İblis, Damien'ı açıkça yiyecekten başka bir şey olarak görmüyordu, bu da onu bir tehdit olarak görmediği anlamına geliyordu.

Aslında bu, Damien'ın bir iblisle ilk karşılaşması değildi.

Ailesiyle birlikte Yıldız Perilerini görmeye gittiğinde bir iblisle savaşmıştı.

Karanlık bir büyücü şehre saldırırken yanlışlıkla bir iblisi çağırmıştı.

O savaş Damien'ın zaferiyle sonuçlanmıştı. Ama bu, karşısındaki iblisi hafife alabileceği anlamına gelmiyordu.

O zamanlar çağrılan iblis sadece bir avatardı, ana bedeninin gerçek gücünü tam olarak ortaya koyamamıştı.

Oysa şimdi karşısındaki iblis bir avatar değildi, insan bedenine sahipti.

Sonuç olarak, avatarın sahip olduğundan çok daha fazla gerçek gücünden faydalanabilirdi.

'Başlangıçta o adamdan daha güçlü.'

İkisi de Kont sınıfı iblislerdi, ama kullandıkları güç farklıydı.

Bu iblis muhtemelen Kont sınıfı iblislerin en güçlülerinden biriydi.

“İnsan, adım Resorve. Senin adın ne?”

“Damien Haksen.”

“Damien Haksen, hatırladım. Ruhunu yuttuğumda, adını hatırlayacağım.”

Reserve'nin uzuvları değişmeye başladı.

Kasları şişti, parmakları uzadı ve keskinleşti.

“Kahahaha!”

Resorve yüksek sesle güldü ve elini sallayarak bir anda aradaki mesafeyi kapattı.

Damien, Resorve'nin saldırısını silahı Dawn ile engelledi, ancak güç onu geri itti.

“İnsan! Diren! Daha fazla diren! Böylece bundan zevk alabilirim!”

Resorve, Damien'a yönelik saldırılarını sürdürdü.
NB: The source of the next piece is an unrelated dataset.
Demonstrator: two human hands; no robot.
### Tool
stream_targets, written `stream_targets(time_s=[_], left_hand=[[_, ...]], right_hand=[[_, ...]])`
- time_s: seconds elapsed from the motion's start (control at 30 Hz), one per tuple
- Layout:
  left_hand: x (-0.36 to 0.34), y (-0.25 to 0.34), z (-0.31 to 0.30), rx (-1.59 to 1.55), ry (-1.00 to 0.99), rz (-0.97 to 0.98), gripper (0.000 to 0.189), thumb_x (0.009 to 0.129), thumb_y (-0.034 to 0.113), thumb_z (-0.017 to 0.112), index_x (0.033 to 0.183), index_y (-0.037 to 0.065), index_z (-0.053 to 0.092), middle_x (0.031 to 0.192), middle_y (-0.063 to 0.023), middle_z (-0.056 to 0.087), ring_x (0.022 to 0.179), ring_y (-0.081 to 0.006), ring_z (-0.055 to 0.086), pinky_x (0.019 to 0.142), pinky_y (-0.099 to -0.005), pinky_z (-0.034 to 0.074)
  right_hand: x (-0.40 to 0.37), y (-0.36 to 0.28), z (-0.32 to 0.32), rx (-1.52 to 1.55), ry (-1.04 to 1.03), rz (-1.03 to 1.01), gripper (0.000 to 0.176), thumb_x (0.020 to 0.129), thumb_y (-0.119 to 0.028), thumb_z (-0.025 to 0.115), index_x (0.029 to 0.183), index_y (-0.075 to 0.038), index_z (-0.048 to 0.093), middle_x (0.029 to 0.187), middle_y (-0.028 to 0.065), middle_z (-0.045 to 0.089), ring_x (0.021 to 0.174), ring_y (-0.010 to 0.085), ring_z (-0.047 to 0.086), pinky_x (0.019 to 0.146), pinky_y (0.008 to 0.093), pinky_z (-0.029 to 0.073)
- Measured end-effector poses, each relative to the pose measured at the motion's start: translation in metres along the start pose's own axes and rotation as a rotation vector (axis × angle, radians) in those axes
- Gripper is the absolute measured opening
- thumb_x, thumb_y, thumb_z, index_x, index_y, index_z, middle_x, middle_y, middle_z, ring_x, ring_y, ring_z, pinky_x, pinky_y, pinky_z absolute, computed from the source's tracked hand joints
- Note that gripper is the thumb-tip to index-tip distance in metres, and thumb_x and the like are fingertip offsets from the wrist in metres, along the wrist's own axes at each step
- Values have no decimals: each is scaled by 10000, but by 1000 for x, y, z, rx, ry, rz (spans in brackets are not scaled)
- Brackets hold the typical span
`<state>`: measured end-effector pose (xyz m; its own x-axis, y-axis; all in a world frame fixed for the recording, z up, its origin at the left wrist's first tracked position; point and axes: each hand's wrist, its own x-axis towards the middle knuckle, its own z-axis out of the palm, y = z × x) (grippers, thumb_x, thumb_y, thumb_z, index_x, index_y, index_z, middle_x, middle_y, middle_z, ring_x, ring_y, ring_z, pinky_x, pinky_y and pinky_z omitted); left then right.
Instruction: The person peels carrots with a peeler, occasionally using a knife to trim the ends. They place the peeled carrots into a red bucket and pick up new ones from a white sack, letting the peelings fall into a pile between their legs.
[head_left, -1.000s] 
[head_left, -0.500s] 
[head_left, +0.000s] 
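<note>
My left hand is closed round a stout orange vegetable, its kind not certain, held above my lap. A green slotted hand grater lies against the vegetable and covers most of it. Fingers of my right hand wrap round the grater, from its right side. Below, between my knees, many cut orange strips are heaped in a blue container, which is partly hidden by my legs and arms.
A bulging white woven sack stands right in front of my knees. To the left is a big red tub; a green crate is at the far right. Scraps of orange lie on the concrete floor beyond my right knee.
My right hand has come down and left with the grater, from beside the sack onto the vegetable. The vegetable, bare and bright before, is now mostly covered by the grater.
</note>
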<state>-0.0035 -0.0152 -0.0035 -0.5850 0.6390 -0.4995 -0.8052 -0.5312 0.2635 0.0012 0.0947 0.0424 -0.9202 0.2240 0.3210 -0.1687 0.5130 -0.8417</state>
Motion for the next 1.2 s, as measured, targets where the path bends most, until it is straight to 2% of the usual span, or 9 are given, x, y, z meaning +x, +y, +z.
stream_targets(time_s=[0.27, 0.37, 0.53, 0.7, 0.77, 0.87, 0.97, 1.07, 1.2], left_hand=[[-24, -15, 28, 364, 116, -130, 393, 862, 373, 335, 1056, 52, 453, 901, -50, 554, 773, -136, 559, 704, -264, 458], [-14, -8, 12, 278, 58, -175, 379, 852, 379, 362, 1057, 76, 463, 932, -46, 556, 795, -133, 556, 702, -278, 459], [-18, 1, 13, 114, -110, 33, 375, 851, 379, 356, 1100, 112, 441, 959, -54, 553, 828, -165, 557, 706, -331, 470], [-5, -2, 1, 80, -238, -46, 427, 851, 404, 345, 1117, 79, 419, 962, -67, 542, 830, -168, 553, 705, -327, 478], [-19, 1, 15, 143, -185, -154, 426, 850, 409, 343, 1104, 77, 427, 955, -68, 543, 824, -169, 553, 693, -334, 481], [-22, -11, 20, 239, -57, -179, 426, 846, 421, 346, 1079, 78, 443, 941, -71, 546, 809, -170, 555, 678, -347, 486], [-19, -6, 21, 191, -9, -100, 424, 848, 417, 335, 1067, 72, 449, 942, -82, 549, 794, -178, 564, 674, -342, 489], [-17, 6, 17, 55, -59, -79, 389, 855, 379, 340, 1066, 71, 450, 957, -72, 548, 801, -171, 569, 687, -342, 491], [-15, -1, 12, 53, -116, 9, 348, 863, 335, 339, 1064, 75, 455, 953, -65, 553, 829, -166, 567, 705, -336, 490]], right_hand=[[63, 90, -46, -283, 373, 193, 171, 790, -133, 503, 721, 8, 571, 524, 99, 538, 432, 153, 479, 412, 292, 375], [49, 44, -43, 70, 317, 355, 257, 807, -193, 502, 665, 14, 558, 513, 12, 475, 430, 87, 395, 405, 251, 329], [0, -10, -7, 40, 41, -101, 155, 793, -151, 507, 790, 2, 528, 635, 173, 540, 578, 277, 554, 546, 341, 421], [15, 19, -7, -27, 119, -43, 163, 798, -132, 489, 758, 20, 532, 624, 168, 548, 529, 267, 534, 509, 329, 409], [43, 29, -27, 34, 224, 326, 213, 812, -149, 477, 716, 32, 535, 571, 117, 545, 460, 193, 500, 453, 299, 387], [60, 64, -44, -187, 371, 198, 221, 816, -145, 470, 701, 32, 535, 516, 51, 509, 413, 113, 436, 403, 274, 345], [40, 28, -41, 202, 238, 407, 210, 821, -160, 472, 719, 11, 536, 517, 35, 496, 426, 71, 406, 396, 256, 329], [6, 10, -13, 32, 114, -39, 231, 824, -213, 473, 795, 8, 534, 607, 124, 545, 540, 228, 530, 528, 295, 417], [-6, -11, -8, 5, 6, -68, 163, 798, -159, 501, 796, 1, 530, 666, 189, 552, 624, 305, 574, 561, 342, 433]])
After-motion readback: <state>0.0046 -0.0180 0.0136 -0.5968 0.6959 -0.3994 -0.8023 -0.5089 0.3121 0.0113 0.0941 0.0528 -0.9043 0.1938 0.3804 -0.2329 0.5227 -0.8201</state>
Resorve her elini savurduğunda, zemin anında beş yarığa ayrılıyor ve yüzey parçalanıyordu.

“Kaha! Kaha! Kahahaha!”

Damien'a ne kadar baskı yaparsa, Resorve'nin kahkahası o kadar yükseliyordu.
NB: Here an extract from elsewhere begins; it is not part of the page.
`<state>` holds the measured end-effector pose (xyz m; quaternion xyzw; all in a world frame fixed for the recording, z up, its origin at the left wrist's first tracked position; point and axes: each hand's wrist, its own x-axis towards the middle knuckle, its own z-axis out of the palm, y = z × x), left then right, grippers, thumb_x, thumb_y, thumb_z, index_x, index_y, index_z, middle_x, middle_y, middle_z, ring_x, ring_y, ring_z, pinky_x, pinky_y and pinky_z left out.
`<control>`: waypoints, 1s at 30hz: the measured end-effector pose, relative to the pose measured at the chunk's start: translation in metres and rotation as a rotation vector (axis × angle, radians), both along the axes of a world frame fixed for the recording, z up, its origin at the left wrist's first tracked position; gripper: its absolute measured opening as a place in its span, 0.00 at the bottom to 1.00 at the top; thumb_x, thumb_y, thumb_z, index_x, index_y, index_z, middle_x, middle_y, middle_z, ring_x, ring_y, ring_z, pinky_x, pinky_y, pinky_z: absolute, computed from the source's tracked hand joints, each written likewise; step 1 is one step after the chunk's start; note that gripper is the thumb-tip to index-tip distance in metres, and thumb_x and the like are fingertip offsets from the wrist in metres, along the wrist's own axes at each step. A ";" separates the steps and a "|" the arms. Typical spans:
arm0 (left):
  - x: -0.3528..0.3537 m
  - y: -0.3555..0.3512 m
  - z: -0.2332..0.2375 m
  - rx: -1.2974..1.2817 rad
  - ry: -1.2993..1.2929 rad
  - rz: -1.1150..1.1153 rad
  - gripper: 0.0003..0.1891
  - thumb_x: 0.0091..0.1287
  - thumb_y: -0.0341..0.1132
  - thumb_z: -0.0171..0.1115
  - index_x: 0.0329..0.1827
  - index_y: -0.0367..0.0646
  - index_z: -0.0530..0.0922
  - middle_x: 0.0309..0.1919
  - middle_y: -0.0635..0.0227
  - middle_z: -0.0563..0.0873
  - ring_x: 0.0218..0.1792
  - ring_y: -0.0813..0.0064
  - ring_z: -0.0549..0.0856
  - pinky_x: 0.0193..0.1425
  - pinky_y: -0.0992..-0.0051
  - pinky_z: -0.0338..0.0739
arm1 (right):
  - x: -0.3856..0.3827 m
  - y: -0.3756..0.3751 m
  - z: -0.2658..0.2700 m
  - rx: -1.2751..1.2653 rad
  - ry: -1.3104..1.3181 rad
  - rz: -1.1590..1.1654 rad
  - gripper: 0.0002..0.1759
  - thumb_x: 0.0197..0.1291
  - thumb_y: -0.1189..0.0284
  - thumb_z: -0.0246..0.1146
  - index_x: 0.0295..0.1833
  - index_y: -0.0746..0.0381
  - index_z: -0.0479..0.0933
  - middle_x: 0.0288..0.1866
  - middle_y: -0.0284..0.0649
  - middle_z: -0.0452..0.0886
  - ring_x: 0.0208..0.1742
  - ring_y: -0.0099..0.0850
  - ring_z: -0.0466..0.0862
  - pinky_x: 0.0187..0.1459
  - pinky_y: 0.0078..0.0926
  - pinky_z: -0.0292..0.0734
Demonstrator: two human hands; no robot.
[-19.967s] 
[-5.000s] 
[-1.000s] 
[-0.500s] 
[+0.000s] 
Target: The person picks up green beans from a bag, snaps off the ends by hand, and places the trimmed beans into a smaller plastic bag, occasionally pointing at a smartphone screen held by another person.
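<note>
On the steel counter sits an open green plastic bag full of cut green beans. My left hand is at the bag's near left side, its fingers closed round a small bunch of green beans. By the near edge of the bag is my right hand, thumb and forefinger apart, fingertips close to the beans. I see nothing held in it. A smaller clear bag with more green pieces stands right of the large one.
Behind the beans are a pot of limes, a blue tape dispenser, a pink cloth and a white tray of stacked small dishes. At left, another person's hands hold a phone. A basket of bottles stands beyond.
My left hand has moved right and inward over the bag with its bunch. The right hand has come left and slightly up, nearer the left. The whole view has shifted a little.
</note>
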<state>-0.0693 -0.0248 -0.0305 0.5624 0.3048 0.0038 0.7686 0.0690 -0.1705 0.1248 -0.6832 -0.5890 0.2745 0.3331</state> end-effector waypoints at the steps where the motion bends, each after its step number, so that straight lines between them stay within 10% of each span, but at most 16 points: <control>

“İnsan! Neden sessizsin? Konuşmaya mı korkuyorsun?”

“Şunu diyelim.”

“Kahahaha! Korkunu cesaretle gizlemeye mi çalışıyorsun?”
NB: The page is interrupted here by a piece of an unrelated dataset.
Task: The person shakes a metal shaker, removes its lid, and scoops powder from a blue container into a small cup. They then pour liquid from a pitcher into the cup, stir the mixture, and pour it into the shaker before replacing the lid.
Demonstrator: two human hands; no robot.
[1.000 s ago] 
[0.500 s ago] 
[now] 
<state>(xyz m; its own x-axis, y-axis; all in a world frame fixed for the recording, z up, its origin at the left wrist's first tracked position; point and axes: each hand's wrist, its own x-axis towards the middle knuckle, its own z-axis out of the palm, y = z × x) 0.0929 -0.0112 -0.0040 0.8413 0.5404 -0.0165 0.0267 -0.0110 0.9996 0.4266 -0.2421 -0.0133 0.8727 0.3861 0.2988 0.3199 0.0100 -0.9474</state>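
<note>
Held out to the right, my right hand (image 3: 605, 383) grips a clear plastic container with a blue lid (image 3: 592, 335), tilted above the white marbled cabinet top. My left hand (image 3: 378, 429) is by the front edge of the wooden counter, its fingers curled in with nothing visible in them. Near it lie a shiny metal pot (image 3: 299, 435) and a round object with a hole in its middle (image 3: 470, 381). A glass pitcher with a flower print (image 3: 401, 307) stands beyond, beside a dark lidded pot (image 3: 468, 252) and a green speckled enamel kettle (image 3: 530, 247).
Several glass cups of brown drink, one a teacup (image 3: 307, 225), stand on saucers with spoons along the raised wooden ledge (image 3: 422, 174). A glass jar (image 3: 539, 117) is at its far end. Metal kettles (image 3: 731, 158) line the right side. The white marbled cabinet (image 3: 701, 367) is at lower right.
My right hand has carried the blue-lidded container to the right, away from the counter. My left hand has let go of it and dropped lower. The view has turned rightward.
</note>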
İblis çok eğleniyor gibi görünüyordu, Damien'ın bakışları ise soğuk ve sakinliğini koruyordu.

“Bu bölgedeki tek şeytan sen misin?”

“Ha! Elbette hayır! Şu anda yoldaşlarının her biri bir tanesiyle uğraşıyor! Benim kadar güçlü değiller ama kendi başlarına oldukça korkutucular!”

“Cevapladığınız için teşekkürler. Duymak istediğim buydu.”

Aniden Damien'ın hareketleri değişti. Artık Resorve'nin saldırılarını engellemiyordu ama geçmelerine izin veriyordu.

Damien yerine Reserve'nin elleri yere çarptı.

“Ha… ha?”

Reserve'nin kahkahası, olayların beklenmedik şekilde gelişmesiyle aniden kesildi.

“Şimdi benim sıram.”

Damien hücuma geçti ve Dawn'ı Resorve'nin açıklarına doğru yöneltti.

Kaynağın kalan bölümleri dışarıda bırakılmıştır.